Brunson scattered 18 points, four rebounds and four assists in the Dallas Mavericks’ 111-101 win Sunday to tie their series at two games apiece, and most importantly, he took away Chris Paul’s impact on the Phoenix Suns.

Paul only had five points in a foul-plagued 23 minutes of action. Brunson posted up Paul and bullied him in the paint.



The Mavericks’ stocky point guard drew Paul’s fifth foul early in the third quarter. Brunson took Paul out of the game with his sixth foul and still 8:58 remaining in the fourth quarter.

It’s no secret that the Knicks covet Brunson. But Brunson’s stellar play in the playoffs has made him so valuable to the Mavericks that they are reportedly not willing to help the Knicks in a sign-and-trade scenario.

The Knicks have no cap space, and while they have a bunch of veterans on expiring deals, they still have to unload them before competing for Brunson’s services in the open market.

So what should the Knicks do if they cannot land Brunson this summer?

Should they pursue the next best available free agent point guard in the market?

This summer’s free-agent class of point guards isn’t as deep as the previous years.

Should the Knicks settle with backup guards Tyus Jones and Ricky Rubio or journeyman Dennis Schroder? Pursue a Russell Westbrook trade or John Wall if the Houston Rockets buy him out? Or maybe steal away Cleveland Cavaliers’ restricted free agent Collin Sexton?

If Brunson goes elsewhere, and unless there’s a superstar to chase this summer, the Knicks might be better staying the course.

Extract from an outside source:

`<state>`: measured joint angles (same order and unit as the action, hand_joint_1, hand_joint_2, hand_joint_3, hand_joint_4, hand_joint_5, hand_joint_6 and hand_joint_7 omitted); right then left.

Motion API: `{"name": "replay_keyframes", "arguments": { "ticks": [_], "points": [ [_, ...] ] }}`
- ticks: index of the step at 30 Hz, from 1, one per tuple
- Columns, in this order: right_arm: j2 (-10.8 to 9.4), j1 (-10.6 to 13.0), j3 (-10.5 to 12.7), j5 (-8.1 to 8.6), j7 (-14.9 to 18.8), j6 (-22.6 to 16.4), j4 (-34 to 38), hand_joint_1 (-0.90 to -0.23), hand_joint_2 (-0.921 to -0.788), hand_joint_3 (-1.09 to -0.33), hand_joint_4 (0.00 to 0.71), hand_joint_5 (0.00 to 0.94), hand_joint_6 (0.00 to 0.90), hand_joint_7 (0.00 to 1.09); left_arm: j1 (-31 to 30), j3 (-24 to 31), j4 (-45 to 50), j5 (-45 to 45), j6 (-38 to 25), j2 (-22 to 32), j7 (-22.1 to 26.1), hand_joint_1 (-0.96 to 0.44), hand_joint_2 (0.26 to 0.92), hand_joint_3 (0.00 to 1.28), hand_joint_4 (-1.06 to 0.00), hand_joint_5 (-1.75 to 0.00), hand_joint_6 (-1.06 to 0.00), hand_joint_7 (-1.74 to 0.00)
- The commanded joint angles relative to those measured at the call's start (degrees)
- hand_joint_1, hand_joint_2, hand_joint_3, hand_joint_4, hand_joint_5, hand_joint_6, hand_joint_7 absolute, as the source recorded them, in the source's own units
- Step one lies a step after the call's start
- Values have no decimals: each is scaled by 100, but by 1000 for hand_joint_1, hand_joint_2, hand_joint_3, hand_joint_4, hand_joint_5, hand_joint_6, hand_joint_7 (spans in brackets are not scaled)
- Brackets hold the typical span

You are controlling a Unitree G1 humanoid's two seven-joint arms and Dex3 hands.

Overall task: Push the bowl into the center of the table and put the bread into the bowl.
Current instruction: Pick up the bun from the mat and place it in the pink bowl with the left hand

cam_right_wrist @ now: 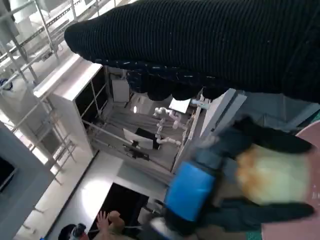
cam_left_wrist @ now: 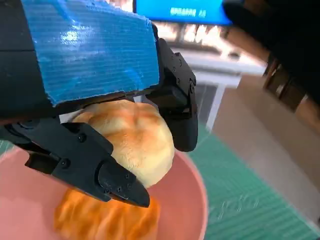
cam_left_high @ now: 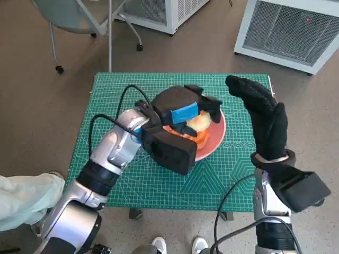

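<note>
The pink bowl (cam_left_high: 213, 143) sits near the middle of the green mat. My left hand (cam_left_high: 186, 112) hovers over it and grips the round golden bread (cam_left_high: 199, 122) between its black fingers. In the left wrist view the bread (cam_left_wrist: 131, 141) sits just above the bowl (cam_left_wrist: 192, 200), with an orange reflection on the bowl's floor below it. My gloved right hand (cam_left_high: 263, 114) is raised to the right of the bowl, fingers straight and holding nothing. The right wrist view shows the left hand (cam_right_wrist: 210, 192) with the bread (cam_right_wrist: 272, 176) over the bowl's rim (cam_right_wrist: 305, 220).
The green cutting mat (cam_left_high: 116, 106) covers the small table. White cabinets (cam_left_high: 286, 29) and a chair (cam_left_high: 79, 21) stand on the floor beyond the table. A person's pale-trousered leg (cam_left_high: 24, 198) shows at the lower left, shoes (cam_left_high: 177, 246) at the near edge.
</note>
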<state>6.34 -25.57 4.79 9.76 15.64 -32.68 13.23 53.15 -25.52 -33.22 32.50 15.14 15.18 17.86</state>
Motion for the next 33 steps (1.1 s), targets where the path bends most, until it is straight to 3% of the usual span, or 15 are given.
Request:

Immanuel Quickley showed in the final half of this past season that he’s ready for a bigger role. With Derrick Rose coming back, the Knicks should have two solid point guards.

Leon Rose must take a cue from the Philadelphia 76ers on how they approached Tyrese Maxey’s development into a rising star in a contender.

Rose lauded the development of their young core during his end-of-the-season pre-taped interview with MSG Network’s Mike Breen. He has the power to keep them on track. All he needs to do is convince, or perhaps much better, send the mission order to Thibodeau to start Quickley.

If that happens, the Knicks still have a quality second unit backcourt with feisty incoming sophomore Miles McBride replacing Quickley as Derrick Rose’s understudy.

With Quickley running the point next to Evan Fournier, RJ Barrett, Julius Randle and Mitchell Robinson, the Knicks have outscored their opponents by 13.6 points this past season, according to Cleaning The Glass.



Quickley’s outside threat and his 6-foot-10 wingspan are his best gifts, but he’s made a conscious effort to attack the rim more in his sophomore year — a point guard attribute that Thibodeau covets.

Not only did he improve his accuracy (56 percent to 62 percent) from his rookie season, but he also did it with more volume (22-39 to 48-78), jumping from 37th percentile to 61st percentile in the league in shots at the rim, per CTG. That was a better mark than what Brunson did during his sophomore year in Dallas, where he shot 49 of 84 (58 percent) at the rim, good for only 55th percentile in the league, per CTG.

Quickley has shown flashes that he could be better than Brunson in his Year 4. He’s committed and driven. All he needs is the opportunity to realize his potential.

The Knicks don’t need to settle for anything less this summer. They might already have the best option available in their fold.